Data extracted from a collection
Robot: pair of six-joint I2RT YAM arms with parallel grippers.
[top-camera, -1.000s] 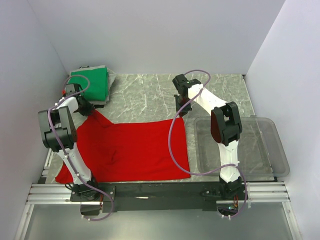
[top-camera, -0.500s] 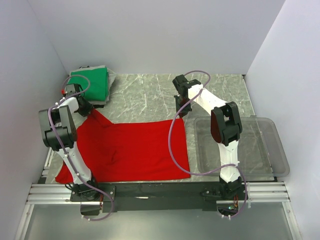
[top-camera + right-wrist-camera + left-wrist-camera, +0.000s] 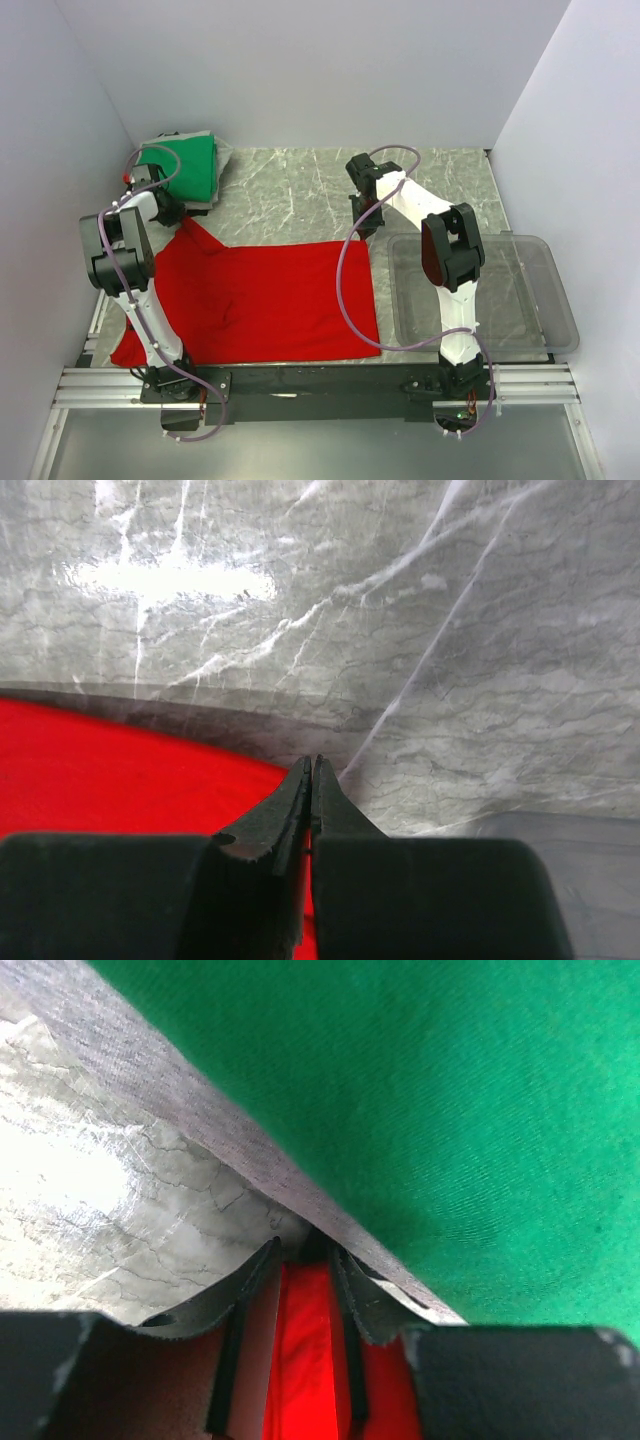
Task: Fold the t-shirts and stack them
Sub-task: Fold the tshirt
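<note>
Top view: red shirt spread flat, near-left; green shirt folded, far-left corner.
Left wrist: left gripper jaws narrow, pinching red shirt beside green shirt.
Right wrist: right gripper jaws pressed together at red shirt's edge.

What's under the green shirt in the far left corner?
A grey cloth layer pokes out beneath the green shirt along its near edge, lying on the marble table. How far it extends, and anything else below, is covered.
</note>
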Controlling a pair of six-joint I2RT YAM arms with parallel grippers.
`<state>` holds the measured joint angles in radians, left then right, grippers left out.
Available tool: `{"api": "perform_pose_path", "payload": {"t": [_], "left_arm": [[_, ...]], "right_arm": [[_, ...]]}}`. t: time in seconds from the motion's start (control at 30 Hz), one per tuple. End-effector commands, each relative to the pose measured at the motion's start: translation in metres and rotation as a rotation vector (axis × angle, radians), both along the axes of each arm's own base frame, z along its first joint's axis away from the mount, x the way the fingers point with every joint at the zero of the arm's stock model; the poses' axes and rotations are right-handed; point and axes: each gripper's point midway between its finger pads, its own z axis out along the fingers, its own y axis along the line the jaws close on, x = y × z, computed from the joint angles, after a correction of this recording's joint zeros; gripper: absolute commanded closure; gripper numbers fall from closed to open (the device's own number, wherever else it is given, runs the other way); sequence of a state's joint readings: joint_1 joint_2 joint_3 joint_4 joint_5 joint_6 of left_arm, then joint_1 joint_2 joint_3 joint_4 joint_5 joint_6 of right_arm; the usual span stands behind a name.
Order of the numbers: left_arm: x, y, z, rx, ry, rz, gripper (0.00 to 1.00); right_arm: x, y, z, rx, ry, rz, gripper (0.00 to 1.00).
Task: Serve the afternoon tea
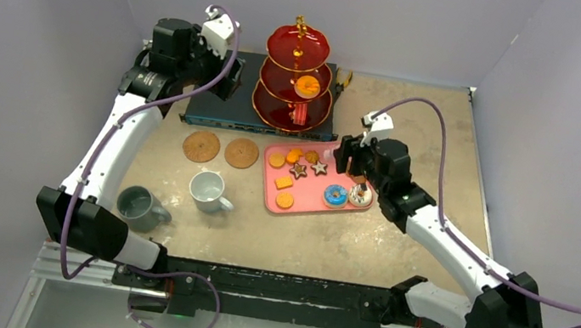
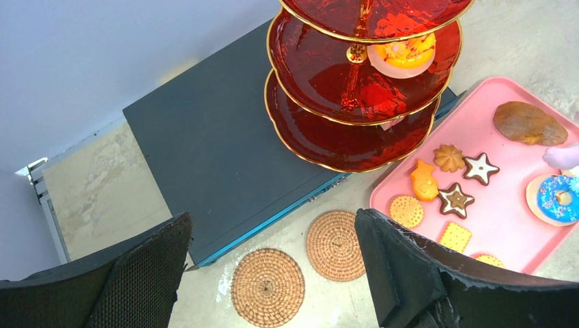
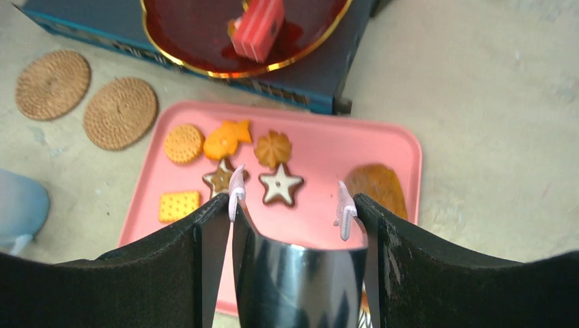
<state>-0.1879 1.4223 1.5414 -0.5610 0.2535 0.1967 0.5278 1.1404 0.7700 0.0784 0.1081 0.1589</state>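
The red three-tier stand [image 1: 293, 79] stands on the dark box and holds an orange pastry [image 1: 308, 86] and a red striped slice [image 1: 301, 114]. Several toy pastries, among them a blue donut [image 1: 335, 194] and star cookies [image 3: 280, 184], lie on the pink tray [image 1: 311, 206]. Two cork coasters [image 1: 201, 145] [image 1: 241, 153] lie left of the tray. The white mug [image 1: 206, 189] and the grey mug [image 1: 139, 205] stand in front of them. My right gripper [image 3: 290, 205] is shut on steel tongs [image 3: 300, 280] with pale pink tips, above the tray's right part. My left gripper [image 2: 273, 229] is open and empty, high over the box's left end.
The flat dark blue-grey box [image 1: 218, 107] lies at the back under the stand. Grey walls close in the back and both sides. Bare tabletop lies right of the tray [image 1: 443, 151].
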Motion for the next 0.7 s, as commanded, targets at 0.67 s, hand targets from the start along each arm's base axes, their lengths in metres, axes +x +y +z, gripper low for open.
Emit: {"api": "perform_pose_path", "payload": {"t": [0.67], "left_arm": [[0.004,-0.001,0.041,-0.039,-0.102,-0.003,0.11]], "right_arm": [[-0.046,-0.006,-0.08,0.017,0.239,-0.026,0.33]]}}
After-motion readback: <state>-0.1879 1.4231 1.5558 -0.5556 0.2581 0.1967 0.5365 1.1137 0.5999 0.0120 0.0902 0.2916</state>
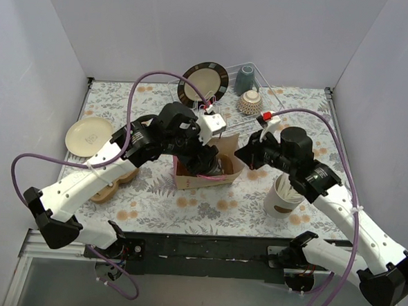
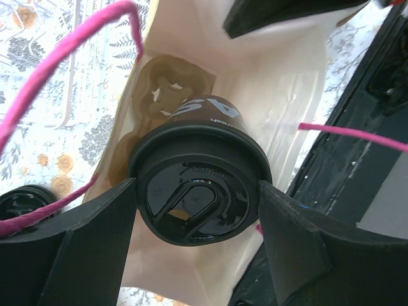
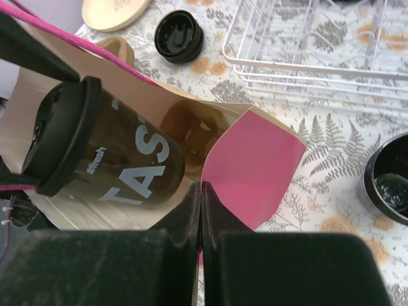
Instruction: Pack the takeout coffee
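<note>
Floral surface [image 1: 159,206], from above: a paper bag [image 1: 188,180] stood at centre, left tool [image 1: 209,164] over it, right tool [image 1: 243,154] at its 3 o'clock edge. Left wrist: that tool, spread wide, gripped a lidded coffee cup [image 2: 197,191] inside the bag. Right wrist: its tool pinched the bag rim, fully closed.

Right tool [image 3: 201,194] clamped on paper bag [image 3: 255,166] rim; lidded black cup [image 3: 108,153] tilted inside bag.
</note>
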`<state>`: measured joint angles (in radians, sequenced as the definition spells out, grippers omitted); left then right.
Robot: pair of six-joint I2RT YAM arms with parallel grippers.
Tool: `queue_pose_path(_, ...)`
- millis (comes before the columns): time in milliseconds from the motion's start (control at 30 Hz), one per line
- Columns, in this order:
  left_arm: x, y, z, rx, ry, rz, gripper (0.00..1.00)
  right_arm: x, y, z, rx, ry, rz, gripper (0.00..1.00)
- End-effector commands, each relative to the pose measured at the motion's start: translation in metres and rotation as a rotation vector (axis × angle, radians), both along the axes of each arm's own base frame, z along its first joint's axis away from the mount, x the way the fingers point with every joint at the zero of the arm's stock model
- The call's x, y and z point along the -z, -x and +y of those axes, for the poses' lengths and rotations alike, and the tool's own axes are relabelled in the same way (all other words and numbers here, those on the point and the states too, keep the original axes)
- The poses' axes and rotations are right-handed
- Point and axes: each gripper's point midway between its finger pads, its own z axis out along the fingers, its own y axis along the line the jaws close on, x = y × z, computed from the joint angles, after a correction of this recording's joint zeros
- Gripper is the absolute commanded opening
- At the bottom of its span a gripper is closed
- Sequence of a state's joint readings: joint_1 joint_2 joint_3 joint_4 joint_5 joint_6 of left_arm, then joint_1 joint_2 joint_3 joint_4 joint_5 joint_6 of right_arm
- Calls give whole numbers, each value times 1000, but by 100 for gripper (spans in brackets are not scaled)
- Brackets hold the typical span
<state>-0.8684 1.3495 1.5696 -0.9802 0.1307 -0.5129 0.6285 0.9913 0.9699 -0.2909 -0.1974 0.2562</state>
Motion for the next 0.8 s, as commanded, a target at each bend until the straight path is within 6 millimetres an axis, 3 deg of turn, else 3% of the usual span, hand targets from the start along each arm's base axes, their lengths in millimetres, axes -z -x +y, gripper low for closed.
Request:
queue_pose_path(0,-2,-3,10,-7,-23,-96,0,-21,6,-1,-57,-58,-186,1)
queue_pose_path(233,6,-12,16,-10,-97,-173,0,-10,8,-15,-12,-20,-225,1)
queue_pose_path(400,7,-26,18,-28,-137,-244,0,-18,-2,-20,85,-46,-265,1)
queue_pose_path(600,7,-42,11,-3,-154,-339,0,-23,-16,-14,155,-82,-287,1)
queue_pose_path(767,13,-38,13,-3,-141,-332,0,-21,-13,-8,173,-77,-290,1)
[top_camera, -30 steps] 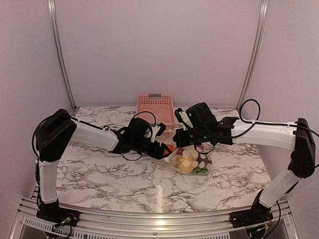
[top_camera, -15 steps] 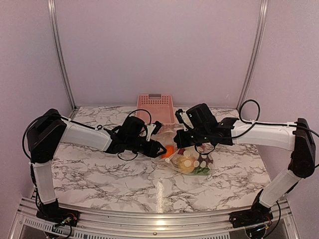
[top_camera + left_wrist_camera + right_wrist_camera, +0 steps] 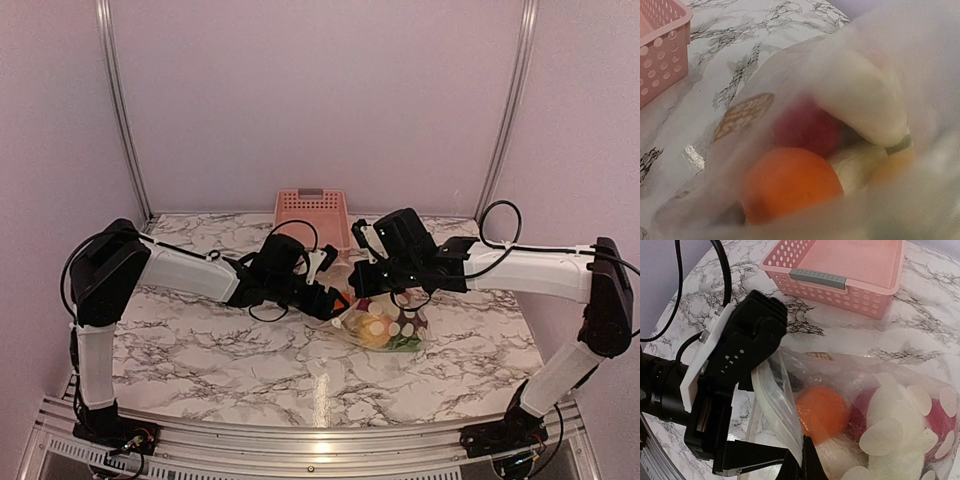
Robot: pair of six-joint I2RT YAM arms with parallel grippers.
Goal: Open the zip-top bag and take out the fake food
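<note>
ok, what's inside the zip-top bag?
Through the zip-top bag: an orange piece, a red piece, a white piece. Anything beneath them is covered, partly by the bag's white dots.

The zip-top bag (image 3: pixel 408 335), with fake food (image 3: pixel 378 328) inside, is seen just right of the worktop (image 3: pixel 200 345) centre. The left gripper (image 3: pixel 330 299) is placed at its left end, the right gripper (image 3: pixel 374 288) at its far side. A pink basket (image 3: pixel 312 212) is set mid far edge.
</note>
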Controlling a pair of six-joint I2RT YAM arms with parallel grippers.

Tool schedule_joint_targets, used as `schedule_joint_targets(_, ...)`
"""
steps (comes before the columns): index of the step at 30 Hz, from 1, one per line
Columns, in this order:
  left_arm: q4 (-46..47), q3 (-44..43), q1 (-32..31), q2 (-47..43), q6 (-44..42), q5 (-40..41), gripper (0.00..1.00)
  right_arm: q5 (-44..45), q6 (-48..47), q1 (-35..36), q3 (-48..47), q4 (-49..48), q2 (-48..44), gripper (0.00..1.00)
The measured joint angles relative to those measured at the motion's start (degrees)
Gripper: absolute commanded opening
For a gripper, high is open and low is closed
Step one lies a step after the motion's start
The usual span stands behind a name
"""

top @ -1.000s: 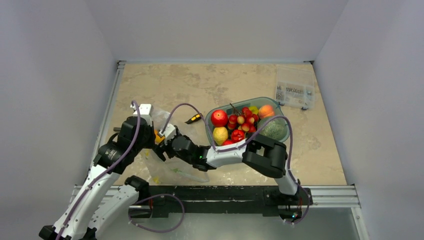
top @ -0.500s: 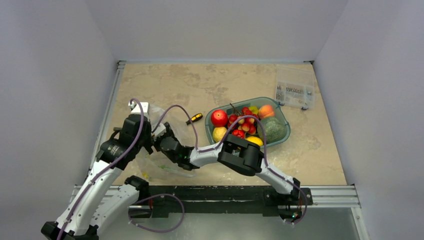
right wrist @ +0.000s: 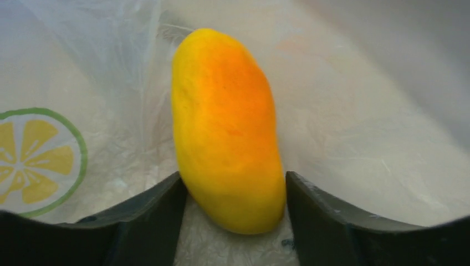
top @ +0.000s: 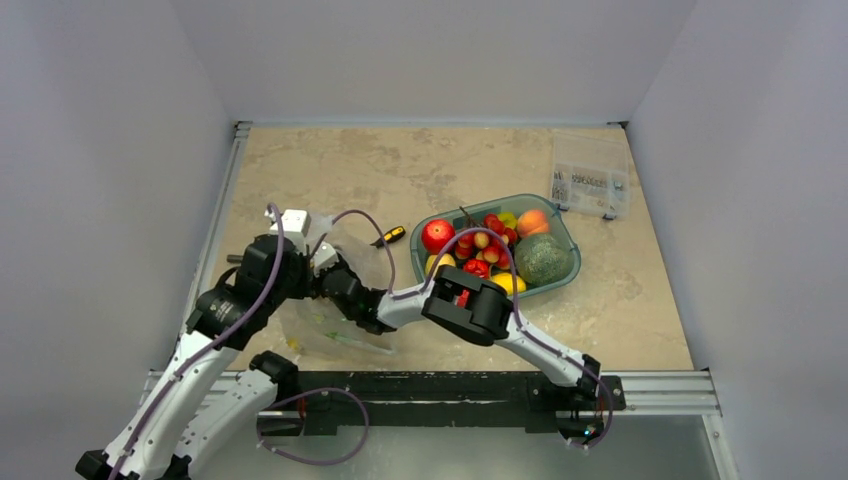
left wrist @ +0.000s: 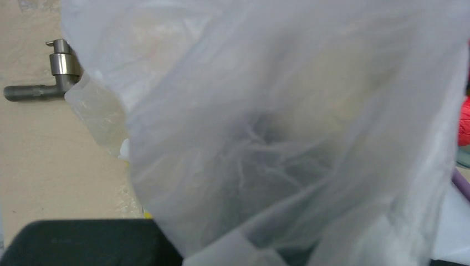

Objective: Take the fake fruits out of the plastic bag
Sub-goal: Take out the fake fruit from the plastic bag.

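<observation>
My right gripper (right wrist: 234,176) is inside the plastic bag (left wrist: 277,111), near the worktop's front-left corner. Its fingers press against both sides of the mango (right wrist: 227,133) at its near end. The mango lies on the bag's film, pointing away from the wrist. My left gripper (top: 300,265) is at the bag's left side. Film fills its view, so I cannot tell whether its fingers are apart or together.

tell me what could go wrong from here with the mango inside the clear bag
1. The right gripper pinches only the near end of the glossy orange-yellow oval plastic mango, which could squirt out on lifting.
2. The thin clear crinkly plastic bag lies close around both, so film may snag in the fingers and drag along.
3. The right arm's elbow hangs by the teal-tinted oval tub and might bump it when pulling back.
</observation>
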State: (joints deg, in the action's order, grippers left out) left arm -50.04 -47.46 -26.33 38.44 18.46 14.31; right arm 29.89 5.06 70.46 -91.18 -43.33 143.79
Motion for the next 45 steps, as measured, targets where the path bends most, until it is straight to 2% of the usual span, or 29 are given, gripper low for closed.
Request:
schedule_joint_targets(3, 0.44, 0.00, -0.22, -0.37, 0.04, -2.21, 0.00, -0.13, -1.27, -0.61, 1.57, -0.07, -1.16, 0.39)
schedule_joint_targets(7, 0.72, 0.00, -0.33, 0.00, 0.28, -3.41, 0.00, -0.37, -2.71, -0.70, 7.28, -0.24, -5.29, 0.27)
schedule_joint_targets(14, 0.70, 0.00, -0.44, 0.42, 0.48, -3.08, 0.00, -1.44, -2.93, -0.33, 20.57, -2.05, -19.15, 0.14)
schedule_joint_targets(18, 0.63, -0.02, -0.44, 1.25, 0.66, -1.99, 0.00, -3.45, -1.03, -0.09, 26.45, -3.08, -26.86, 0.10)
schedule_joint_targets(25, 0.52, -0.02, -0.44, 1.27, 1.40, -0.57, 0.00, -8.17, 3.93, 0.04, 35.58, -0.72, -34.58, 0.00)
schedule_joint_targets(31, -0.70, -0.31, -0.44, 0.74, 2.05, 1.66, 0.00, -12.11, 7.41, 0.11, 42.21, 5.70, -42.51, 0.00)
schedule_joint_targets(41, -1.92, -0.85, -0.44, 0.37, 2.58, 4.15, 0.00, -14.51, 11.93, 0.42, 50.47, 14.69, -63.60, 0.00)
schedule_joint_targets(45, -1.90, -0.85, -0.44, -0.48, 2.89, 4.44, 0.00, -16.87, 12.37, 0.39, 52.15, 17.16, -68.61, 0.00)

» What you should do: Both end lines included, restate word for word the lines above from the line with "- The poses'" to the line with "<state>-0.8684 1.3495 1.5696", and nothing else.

» The answer:
- The poses' axes and rotations are right-handed
- Point and axes: each gripper's point midway between its finger pads, its own z axis out along the fingers, its own y axis along the line the jaws close on, x = y × z, computed from the joint angles, after a correction of this recording's joint zeros
- Gripper is the absolute commanded opening
- At the bottom of its span a gripper is closed
- Sequence of a state's joint readings: joint_1 joint_2 joint_3 joint_4 joint_5 joint_6 of left_arm, then joint_1 joint_2 joint_3 joint_4 joint_5 joint_6 of right_arm
- Calls give whole numbers, each value times 1000, but by 100 for gripper (spans in brackets are not scaled)
- Brackets hold the typical span
<state>-0.8684 1.3495 1.5696 -0.9802 0.1307 -0.5129 0.6285 0.9913 0.9699 -0.2909 -0.1974 0.2562</state>

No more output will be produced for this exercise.